▶ [YOUR GOAL] This task calls for the lines below starting at the one containing "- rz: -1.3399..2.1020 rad" and ending at the one containing "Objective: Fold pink", repeated exactly with both ends kept and pictures left out.
==== DATASET RECORDS ====
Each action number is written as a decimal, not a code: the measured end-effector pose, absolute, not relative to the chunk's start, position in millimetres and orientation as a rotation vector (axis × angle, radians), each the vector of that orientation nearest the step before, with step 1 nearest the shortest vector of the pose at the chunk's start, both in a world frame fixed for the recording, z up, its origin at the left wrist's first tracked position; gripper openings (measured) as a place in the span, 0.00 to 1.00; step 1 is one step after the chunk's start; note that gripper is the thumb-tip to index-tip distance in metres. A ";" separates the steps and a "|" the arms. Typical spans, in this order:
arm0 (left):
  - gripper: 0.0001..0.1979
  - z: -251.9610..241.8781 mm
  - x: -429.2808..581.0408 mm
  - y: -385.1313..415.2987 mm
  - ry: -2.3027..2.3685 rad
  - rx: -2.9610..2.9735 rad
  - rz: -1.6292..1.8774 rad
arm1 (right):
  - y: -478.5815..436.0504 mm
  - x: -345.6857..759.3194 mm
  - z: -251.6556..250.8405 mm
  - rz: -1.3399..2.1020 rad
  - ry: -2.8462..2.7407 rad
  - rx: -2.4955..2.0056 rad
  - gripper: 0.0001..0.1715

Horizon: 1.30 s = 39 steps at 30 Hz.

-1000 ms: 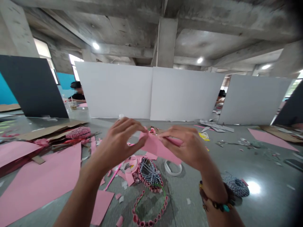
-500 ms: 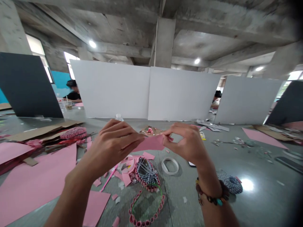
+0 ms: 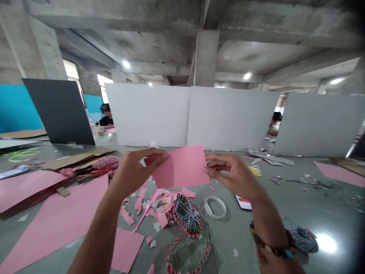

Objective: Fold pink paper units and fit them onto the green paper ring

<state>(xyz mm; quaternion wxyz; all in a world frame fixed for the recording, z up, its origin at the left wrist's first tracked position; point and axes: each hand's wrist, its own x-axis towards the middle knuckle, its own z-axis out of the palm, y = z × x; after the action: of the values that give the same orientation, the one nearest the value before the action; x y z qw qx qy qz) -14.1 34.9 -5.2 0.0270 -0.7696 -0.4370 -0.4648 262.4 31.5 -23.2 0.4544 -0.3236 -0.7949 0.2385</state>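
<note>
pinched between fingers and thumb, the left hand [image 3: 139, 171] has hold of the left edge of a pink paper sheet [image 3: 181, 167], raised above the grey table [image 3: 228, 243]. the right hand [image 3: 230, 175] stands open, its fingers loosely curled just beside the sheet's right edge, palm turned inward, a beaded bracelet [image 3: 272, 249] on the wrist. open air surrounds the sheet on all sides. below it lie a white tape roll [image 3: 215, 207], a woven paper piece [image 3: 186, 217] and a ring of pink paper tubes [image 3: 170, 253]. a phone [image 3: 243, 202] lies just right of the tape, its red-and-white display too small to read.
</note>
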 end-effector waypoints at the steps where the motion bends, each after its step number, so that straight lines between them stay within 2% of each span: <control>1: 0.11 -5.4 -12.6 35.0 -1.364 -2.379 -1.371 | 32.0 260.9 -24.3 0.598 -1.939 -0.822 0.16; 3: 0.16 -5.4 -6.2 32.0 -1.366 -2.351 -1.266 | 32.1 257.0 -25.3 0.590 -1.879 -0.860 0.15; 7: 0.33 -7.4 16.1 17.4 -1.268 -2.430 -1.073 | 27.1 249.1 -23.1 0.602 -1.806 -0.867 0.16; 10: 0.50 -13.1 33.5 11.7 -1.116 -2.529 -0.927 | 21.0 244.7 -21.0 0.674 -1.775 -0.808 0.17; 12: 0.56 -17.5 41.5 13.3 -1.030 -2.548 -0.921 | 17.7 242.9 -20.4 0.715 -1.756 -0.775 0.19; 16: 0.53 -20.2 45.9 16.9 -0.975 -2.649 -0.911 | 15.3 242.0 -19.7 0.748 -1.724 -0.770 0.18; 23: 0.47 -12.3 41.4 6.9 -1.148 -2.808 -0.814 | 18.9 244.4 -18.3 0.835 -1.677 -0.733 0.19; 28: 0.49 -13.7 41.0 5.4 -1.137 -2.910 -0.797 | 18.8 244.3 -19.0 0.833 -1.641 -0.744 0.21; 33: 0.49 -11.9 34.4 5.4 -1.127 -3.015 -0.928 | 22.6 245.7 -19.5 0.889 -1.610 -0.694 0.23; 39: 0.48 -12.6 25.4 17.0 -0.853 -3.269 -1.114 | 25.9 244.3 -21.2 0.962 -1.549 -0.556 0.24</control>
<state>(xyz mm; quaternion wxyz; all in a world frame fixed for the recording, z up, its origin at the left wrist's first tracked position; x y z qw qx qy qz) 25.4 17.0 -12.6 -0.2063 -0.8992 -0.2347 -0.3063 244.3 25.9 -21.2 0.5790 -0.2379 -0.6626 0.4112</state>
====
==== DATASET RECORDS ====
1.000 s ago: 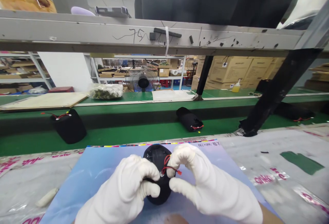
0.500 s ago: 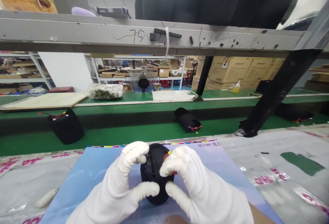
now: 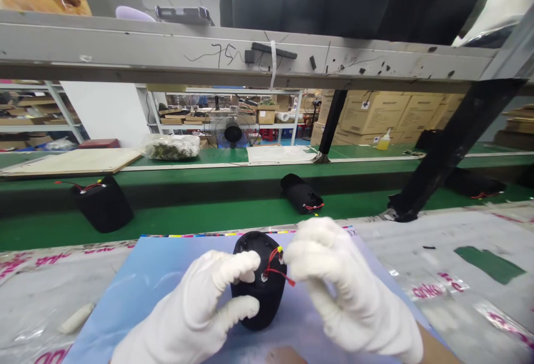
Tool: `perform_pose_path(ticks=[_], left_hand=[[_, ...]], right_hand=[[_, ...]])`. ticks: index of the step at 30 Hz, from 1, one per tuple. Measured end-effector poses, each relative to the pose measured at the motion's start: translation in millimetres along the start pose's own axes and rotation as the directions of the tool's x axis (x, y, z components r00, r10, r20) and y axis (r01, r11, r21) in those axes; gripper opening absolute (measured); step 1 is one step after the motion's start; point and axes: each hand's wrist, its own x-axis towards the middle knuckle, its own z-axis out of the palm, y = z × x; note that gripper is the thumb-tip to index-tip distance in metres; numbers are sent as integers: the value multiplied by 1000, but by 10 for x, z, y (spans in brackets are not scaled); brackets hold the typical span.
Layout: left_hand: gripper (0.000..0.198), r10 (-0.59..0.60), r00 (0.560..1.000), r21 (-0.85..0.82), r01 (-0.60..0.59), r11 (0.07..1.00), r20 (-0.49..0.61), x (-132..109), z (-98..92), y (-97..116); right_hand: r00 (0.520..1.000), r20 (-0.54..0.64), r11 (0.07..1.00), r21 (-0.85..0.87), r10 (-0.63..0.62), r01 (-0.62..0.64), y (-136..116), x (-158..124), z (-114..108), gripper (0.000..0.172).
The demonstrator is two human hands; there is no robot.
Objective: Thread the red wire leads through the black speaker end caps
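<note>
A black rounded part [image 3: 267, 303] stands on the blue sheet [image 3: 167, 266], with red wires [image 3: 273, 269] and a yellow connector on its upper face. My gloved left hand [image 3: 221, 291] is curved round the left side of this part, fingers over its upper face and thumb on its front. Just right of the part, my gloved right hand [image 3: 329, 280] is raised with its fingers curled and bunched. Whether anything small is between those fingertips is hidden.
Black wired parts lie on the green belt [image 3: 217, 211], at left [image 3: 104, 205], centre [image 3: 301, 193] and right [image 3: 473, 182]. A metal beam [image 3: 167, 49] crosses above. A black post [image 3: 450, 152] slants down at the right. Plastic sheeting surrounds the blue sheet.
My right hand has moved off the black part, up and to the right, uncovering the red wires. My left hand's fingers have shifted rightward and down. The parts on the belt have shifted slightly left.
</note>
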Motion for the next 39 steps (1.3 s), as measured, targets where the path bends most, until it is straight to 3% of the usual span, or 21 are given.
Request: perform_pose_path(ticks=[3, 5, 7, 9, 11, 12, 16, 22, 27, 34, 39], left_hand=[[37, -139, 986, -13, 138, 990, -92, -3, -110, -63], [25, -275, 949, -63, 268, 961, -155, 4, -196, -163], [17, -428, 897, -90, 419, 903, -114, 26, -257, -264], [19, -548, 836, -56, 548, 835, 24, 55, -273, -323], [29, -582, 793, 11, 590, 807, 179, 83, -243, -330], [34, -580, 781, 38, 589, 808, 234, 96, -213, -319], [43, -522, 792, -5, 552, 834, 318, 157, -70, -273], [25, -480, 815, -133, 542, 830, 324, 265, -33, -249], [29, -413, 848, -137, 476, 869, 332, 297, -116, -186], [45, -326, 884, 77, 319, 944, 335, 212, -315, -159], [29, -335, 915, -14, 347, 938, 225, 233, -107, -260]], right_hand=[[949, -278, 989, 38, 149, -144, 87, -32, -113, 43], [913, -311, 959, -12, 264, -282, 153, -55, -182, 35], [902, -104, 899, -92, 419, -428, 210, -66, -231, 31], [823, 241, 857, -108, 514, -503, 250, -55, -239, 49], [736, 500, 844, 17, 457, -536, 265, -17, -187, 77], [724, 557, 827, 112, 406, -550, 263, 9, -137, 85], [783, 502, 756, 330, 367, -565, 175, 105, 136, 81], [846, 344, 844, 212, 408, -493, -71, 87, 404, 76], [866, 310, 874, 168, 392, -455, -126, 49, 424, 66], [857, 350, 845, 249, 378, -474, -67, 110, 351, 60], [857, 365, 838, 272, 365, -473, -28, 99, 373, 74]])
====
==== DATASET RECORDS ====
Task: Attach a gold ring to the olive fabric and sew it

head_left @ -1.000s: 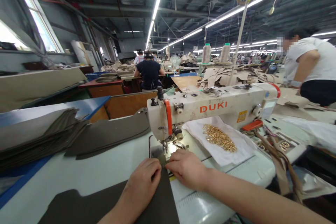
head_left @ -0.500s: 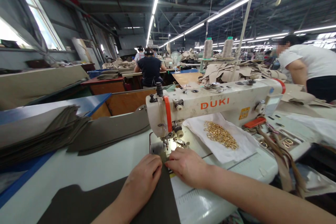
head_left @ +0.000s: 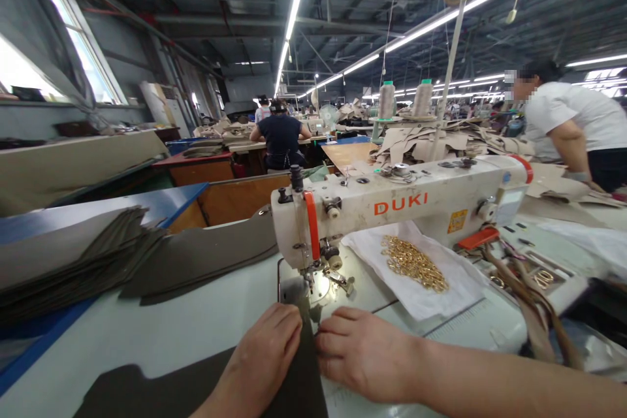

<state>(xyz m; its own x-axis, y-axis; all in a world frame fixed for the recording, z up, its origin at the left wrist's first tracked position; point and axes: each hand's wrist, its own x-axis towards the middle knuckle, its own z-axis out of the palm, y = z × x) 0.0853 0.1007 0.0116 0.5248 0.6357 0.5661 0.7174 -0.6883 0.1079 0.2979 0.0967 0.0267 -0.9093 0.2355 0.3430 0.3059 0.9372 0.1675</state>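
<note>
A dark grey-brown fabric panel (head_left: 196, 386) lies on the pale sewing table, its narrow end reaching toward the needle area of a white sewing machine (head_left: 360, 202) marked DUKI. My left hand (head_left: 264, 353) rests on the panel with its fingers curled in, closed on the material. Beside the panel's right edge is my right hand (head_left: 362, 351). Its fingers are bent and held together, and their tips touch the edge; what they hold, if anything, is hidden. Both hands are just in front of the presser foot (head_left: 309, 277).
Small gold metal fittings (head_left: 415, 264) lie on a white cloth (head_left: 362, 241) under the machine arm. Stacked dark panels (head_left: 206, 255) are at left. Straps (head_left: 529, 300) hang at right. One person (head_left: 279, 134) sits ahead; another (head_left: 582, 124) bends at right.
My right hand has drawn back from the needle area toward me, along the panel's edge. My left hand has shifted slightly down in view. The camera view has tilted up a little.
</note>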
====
▶ [RESULT FOR THIS EXERCISE]
  - rz: -1.3399..2.1020 rad
  - ry: -2.8462..2.7407 rad
  - rx: -2.4955..2.0056 rad
  - gripper: 0.0001..0.1715

Horizon: 1.30 s = 39 steps at 30 Hz.

-1000 ms: 
-500 ms: 
+0 ms: 

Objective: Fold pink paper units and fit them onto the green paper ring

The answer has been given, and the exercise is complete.